■ Directions for this task ■
A single number is the answer: how many lines of the data hold "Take"?

#####

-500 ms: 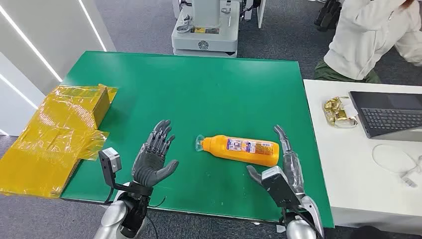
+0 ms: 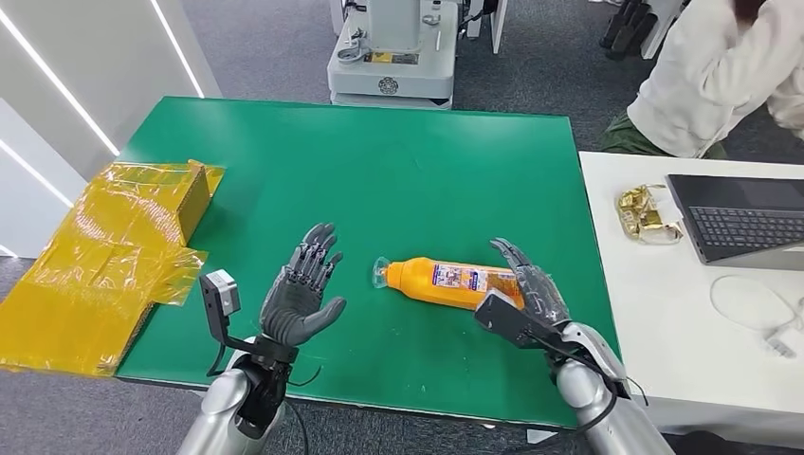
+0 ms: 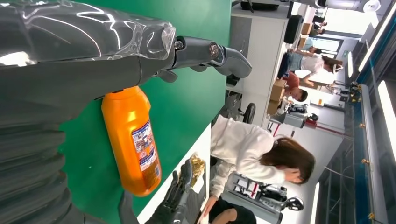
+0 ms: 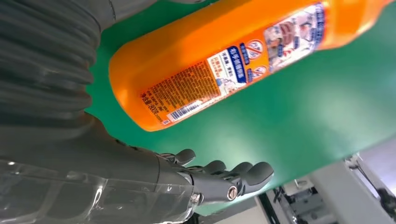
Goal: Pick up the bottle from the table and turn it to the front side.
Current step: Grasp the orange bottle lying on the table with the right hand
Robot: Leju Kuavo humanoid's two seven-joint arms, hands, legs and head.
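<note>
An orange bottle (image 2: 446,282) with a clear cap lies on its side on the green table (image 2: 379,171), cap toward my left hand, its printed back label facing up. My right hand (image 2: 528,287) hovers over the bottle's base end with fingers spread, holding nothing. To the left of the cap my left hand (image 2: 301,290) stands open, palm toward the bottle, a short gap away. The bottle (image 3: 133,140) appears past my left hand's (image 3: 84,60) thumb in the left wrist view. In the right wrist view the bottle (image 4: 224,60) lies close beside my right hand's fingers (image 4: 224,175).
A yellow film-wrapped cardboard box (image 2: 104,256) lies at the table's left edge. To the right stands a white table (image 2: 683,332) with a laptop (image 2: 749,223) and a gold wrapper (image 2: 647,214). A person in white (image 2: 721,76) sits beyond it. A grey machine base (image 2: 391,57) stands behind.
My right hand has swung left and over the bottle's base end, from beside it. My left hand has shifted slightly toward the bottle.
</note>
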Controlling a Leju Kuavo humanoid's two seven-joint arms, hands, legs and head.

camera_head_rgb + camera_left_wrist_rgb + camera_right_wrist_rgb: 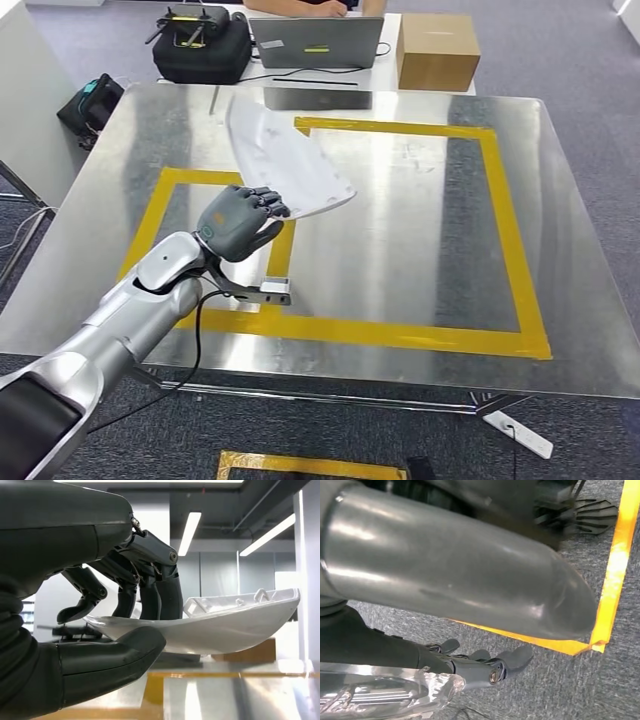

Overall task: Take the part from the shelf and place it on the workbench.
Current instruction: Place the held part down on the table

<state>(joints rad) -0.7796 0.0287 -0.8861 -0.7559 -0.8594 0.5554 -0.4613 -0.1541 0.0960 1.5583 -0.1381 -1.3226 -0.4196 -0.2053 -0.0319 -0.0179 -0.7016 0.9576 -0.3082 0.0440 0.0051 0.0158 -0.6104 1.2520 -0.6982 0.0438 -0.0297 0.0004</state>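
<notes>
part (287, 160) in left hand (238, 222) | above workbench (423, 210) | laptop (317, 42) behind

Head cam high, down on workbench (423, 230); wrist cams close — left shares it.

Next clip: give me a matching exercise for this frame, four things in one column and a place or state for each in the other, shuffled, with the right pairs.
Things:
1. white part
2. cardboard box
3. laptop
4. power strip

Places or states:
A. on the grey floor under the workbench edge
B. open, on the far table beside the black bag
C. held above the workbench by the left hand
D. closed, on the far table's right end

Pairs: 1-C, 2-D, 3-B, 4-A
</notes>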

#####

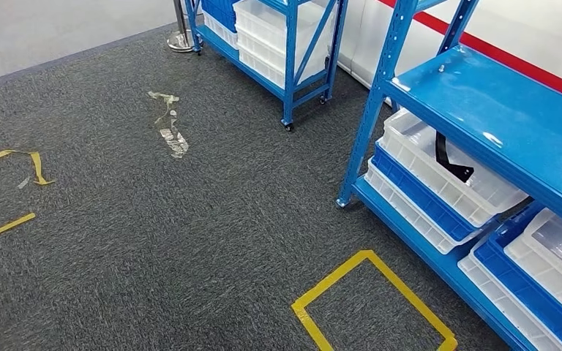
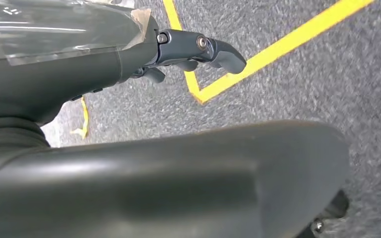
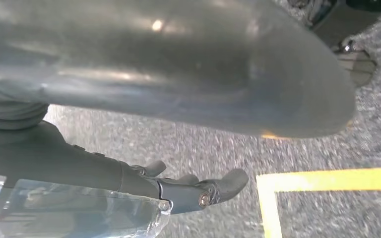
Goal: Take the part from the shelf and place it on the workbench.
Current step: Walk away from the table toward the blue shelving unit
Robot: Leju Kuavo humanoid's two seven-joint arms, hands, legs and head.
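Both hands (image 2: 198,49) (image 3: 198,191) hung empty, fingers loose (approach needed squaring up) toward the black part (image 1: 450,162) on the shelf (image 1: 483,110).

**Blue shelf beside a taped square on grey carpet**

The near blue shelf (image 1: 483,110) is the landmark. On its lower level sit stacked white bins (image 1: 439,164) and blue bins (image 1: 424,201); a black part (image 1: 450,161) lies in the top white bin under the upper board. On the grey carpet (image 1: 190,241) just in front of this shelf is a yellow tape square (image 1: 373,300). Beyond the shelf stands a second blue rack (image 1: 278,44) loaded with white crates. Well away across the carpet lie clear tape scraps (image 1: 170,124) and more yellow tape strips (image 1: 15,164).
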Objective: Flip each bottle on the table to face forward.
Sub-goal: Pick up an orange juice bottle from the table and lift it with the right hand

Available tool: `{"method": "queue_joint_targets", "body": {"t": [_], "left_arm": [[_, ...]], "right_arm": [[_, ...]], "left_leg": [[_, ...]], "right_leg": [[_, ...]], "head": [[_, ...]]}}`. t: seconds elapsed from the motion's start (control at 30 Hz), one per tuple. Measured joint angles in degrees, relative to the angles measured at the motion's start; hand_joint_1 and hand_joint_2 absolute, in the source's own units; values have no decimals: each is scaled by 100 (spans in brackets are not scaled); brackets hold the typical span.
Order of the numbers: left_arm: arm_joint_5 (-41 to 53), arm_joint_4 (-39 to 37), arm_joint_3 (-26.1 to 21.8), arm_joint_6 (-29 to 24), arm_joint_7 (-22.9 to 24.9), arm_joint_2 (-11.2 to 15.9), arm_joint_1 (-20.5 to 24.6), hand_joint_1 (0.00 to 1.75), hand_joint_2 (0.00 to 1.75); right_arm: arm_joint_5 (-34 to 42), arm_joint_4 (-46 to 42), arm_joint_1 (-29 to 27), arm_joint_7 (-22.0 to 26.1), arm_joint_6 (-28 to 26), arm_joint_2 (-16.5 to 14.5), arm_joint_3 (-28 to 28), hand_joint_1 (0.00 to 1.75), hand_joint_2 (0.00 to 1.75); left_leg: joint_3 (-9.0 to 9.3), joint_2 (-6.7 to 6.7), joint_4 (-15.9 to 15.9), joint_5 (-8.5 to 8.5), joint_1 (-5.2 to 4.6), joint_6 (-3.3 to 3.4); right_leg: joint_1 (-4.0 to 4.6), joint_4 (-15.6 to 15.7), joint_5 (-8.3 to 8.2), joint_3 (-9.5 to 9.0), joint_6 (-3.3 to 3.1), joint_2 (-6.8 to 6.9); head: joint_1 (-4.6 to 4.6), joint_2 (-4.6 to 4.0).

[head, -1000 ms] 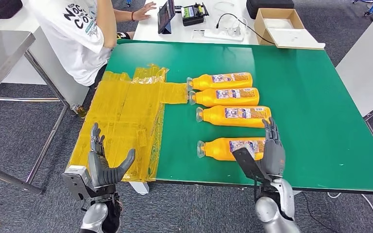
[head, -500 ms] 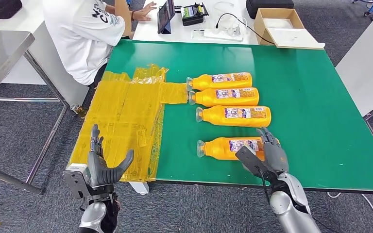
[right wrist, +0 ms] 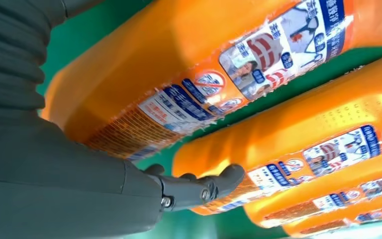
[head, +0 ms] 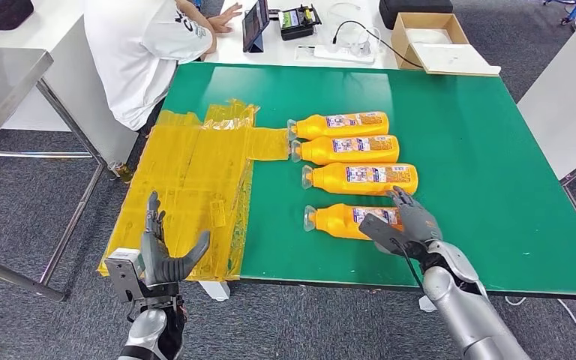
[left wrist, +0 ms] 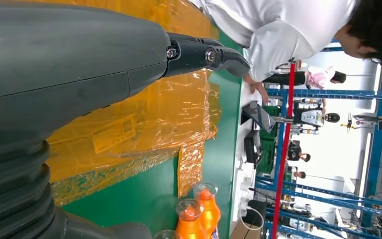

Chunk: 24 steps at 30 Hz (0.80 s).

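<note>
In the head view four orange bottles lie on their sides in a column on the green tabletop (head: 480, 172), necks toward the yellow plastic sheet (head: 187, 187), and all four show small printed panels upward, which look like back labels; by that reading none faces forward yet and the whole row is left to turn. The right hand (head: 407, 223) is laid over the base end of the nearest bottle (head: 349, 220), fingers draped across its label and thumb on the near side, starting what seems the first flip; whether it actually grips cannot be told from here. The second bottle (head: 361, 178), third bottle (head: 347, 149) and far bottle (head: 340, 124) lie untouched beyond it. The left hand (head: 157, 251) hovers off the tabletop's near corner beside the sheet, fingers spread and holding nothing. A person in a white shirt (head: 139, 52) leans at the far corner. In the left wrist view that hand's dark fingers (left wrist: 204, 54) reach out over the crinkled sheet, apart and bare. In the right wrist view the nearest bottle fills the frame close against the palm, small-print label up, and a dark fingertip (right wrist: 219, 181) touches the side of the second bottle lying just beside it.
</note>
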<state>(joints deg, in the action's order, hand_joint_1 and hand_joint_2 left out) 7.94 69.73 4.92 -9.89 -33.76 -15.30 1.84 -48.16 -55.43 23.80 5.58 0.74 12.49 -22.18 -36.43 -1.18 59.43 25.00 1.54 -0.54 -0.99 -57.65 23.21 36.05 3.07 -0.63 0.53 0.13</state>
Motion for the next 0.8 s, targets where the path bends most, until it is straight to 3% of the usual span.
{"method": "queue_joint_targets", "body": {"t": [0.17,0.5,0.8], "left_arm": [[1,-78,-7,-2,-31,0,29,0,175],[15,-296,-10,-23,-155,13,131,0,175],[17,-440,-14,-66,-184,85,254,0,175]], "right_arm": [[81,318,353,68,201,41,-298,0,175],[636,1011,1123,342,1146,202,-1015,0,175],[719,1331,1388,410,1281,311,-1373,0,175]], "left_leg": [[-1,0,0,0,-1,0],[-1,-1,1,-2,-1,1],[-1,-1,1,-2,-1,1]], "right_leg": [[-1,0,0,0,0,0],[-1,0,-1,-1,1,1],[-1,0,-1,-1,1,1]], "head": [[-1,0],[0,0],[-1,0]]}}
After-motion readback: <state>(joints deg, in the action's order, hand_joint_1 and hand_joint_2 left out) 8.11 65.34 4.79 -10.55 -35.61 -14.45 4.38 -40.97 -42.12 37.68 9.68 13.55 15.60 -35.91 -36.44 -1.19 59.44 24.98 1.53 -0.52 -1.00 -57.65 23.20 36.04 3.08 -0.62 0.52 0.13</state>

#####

■ Result for this task ■
2